But then, another view from an Amazon customer:
No, I don't buy into the "Oprah chose it, so it must be good" thought. Neither do I think the Pulitzer prize means much these days. The truth is that this book did not impact me like it apparently did others. The dialogue is so overtly simple that it's painful and the descriptions are so repetitive.(Question: How many times do they say OK? Answer: As many times as he talks about the ash.) His style is so easy to copy that one wonders, "what, then, is the big deal?" This is like modern art (You know, those splatterings of paint on a canvas that people call "art" and they read into it any artistic interpretation that comes to mind, when in reality it really is just blots on canvas). This book is like that, to me. If you want to overanalyze it and call it "profound", that's fine, but the reality is that this is a poorly told story with little or not literary value. I've read "The Border Trilogy" and wasn't too thrilled with those books either. I guess I'm done with McCarthy. BLEH.

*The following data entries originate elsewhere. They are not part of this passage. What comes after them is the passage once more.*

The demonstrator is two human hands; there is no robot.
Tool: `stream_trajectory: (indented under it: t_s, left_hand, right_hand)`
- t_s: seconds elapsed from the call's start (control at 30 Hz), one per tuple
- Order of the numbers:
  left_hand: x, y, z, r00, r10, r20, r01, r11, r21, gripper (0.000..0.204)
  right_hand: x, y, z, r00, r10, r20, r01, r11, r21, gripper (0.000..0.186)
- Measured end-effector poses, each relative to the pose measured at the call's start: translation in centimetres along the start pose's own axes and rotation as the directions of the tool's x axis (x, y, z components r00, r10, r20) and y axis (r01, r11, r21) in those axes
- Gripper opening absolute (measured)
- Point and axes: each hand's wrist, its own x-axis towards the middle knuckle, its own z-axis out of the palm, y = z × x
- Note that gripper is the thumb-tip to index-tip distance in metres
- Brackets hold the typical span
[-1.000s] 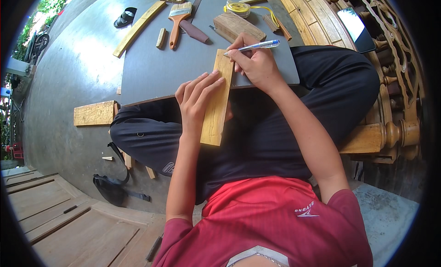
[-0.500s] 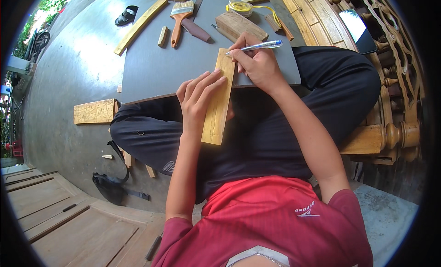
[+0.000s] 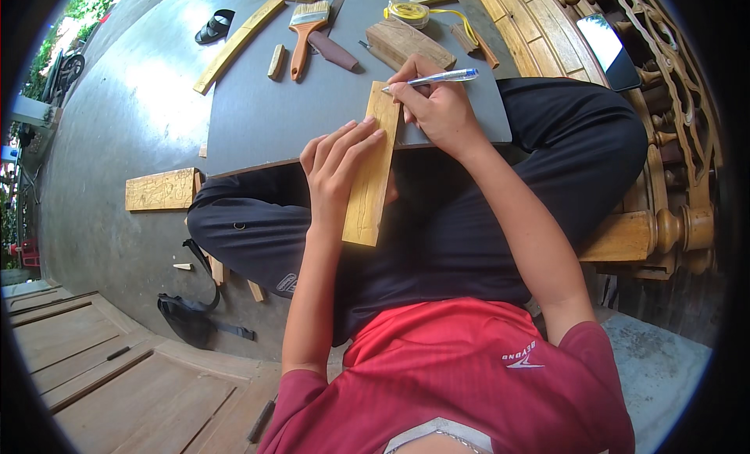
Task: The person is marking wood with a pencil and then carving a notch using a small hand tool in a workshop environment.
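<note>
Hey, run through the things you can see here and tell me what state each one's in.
Strip: marked with lines, jutting past the table's near edge
Left hand: fingers laid on the strip, thumb hidden
Right hand: closed on the pen
Pen: tilted, tip at the strip's far end
Tape measure: some tape pulled out
Brush: lying flat
Phone: face up; glare hides whether it's on

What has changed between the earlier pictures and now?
Nothing visibly, beyond a slight shift of view; nothing was grasped or released. The right hand still holds the pen at the far end of the wooden board; the left hand still lies on it.
</note>
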Motion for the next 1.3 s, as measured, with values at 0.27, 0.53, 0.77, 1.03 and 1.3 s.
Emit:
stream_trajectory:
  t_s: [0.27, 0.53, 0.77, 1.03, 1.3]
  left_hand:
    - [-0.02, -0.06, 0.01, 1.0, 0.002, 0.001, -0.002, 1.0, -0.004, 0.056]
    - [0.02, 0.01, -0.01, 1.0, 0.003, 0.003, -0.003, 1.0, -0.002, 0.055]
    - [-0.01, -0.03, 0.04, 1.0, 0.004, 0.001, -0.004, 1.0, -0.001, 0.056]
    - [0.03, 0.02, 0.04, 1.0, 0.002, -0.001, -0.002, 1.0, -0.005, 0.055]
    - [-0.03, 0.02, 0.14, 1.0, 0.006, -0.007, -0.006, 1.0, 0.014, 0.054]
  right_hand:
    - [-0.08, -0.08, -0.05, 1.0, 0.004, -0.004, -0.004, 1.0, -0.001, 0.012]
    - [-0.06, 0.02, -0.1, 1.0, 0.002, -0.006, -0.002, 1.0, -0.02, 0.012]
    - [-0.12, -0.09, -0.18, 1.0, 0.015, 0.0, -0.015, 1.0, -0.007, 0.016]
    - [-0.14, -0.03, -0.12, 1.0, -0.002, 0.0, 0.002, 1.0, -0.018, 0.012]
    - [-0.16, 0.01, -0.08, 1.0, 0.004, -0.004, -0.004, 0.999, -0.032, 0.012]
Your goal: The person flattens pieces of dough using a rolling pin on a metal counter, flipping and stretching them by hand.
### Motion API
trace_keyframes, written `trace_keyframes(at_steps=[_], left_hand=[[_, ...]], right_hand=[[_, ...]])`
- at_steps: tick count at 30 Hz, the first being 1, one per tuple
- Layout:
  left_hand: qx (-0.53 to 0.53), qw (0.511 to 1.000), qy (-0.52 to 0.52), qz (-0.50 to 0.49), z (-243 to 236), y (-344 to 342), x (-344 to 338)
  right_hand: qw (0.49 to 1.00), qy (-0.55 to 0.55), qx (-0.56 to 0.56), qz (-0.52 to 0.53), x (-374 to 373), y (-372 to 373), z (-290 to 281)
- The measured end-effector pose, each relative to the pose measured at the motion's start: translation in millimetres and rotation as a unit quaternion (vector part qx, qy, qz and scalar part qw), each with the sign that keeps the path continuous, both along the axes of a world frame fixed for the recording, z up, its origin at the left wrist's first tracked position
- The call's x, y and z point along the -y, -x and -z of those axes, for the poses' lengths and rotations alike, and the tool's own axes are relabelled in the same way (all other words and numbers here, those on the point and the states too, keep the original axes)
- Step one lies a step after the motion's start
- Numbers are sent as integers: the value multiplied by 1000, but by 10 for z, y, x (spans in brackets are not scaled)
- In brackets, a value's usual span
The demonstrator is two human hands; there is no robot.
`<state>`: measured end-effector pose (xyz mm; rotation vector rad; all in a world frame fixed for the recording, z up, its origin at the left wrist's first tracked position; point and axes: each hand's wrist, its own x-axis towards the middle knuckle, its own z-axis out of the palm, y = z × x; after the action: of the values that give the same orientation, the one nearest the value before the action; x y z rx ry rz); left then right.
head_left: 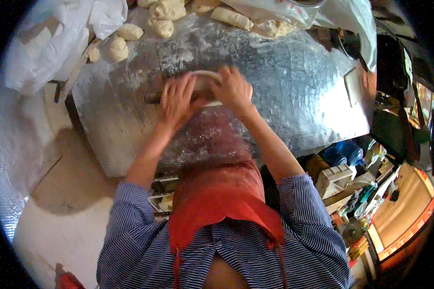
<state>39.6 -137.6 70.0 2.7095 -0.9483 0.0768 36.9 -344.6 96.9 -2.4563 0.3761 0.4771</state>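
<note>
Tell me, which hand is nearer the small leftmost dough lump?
Left. The left hand is below and right of the small dough lump; the right hand is farther right.

The person wears a shirt [197, 262] in narrow dark-blue and white stripes, open in a V at the neck, the left sleeve [130, 214] and right sleeve [306, 204] creased and ending near the elbows. Over it lies a red apron [222, 197], brighter toward the chest, with a curved upper edge and thin red cords [177, 269]. Forearms [275, 147], left hand [177, 98] and right hand [236, 91] are bare.
</note>
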Motion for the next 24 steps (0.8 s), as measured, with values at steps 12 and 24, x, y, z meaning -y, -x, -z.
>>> trace_keyframes(at_steps=[12,24], left_hand=[[-76,996,-10,47,-665,577,-95],[-96,995,-5,13,-58,251,-8]], right_hand=[[977,114,178,33,101,900,-283],[955,114,262,-80,103,622,261]])
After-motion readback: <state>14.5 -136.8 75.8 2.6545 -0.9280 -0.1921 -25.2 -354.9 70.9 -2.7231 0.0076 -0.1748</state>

Truth be told, for much of the novel, I tended to side more with the two and three-star reviewers than those who gushed over the novel. But time has changed my perspective. When I finished the novel, it was a glass half-empty. Days later, it's a glass half-full.

I can't recall a novel ever staying with me the way The Road has. I finished it four days ago, and when I'm not flying, I find myself thinking about it, even when I don't want to think about it. It was painful to read. For all of the horrific portrayals in the book, none were more horrifying than the father's desperation. When you're a dad, what could be more terrible than the thought that if you die, your child will be left to face a nightmarish world alone?

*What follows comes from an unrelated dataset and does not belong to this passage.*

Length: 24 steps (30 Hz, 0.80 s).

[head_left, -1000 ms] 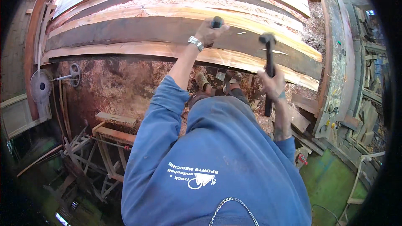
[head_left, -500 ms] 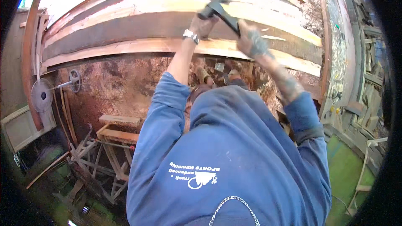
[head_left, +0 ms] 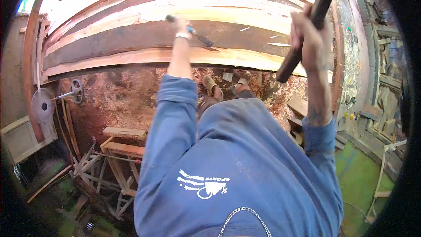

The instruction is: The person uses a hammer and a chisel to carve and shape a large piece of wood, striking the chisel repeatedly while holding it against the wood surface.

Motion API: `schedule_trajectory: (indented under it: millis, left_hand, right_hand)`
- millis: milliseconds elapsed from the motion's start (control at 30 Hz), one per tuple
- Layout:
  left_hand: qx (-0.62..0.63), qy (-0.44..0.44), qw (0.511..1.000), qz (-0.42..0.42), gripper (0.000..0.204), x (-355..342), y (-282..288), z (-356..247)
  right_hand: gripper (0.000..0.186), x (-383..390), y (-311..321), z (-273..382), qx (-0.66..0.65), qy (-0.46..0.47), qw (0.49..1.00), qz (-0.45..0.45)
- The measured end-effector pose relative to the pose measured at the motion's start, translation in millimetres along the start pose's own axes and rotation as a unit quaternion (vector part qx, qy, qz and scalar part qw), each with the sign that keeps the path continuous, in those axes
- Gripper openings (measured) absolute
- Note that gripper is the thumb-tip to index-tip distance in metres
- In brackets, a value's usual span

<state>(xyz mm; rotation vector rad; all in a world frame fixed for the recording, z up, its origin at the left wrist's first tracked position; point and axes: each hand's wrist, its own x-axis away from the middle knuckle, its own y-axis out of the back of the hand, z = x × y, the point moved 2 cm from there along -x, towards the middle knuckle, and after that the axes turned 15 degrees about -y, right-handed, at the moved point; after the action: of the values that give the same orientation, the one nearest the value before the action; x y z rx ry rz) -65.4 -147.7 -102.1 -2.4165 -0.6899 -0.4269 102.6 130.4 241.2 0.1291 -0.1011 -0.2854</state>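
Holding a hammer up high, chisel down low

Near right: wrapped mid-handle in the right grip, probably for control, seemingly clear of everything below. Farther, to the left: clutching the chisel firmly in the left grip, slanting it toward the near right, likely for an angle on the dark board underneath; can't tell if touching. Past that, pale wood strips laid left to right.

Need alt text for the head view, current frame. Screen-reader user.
A person's right hand holds a dark hammer aloft while the left hand, blurred, grips a chisel-like tool over a long, dark-faced plank with pale edges. Wood shavings litter the floor below; a fan is at left.
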Motion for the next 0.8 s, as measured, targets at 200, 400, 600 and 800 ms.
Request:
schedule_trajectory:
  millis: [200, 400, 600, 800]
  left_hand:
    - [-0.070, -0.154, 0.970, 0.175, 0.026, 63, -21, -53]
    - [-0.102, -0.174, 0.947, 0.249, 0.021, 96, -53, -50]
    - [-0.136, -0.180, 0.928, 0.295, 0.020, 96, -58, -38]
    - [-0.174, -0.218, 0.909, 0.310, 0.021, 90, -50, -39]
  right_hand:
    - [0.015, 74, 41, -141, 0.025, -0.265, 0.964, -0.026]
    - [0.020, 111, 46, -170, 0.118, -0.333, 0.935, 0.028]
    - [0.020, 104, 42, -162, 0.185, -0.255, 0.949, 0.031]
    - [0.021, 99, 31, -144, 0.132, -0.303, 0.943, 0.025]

If I were to be so long-winded about what is, after all, a book report on a blog, I kind of wish it could be about some obscure book by an unknown author. Instead, I'm haunted by a novel that won the Pulitzer Prize, has been recommended by Oprah on national TV, and is rated at number 30 in Amazon sales. Damn. That doesn't appeal to the contrary side of me. But then the central premise of the story--a father and son struggling to survive in a nearly lifeless world--has grabbed my heart.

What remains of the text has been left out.